▶ _What is required_
Restate each line of the listing exactly, without carrying over any pictures.

"""

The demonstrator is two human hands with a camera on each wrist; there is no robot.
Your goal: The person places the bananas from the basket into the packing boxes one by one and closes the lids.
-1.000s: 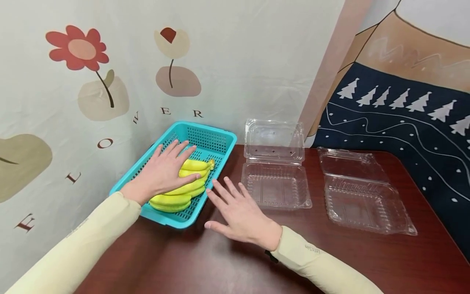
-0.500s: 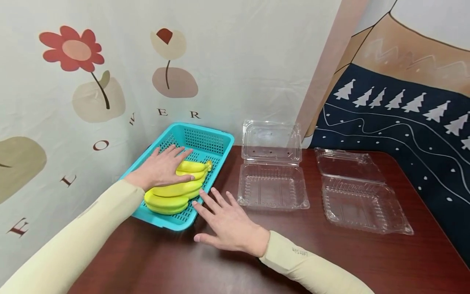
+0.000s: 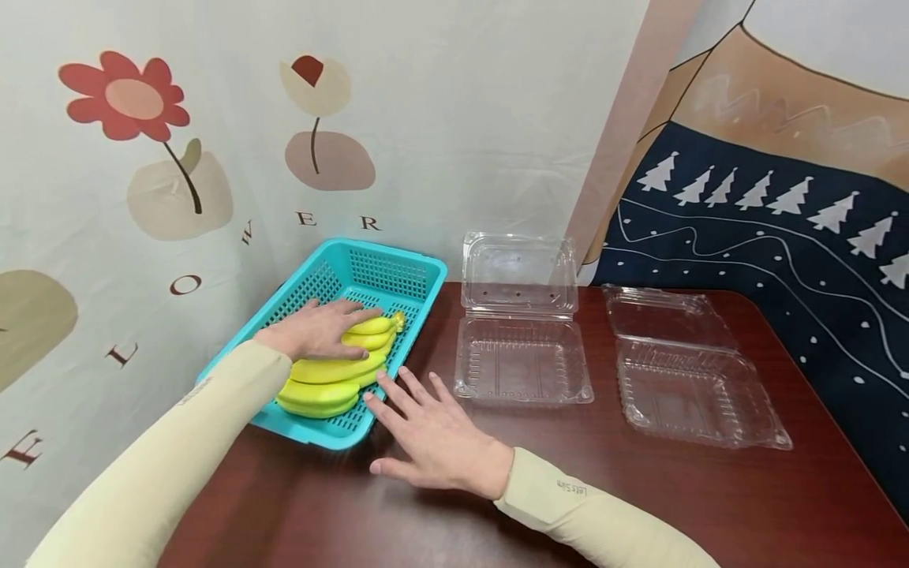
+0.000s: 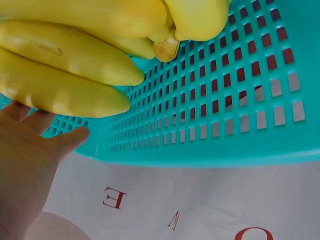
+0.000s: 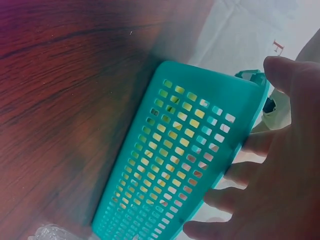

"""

▶ _Finished exercise_
The demonstrator is two human hands with a camera on each wrist; there is no robot.
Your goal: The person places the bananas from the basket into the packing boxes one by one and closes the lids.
-1.000s: 
-0.500s: 
+0.000s: 
+0.000s: 
+0.000s: 

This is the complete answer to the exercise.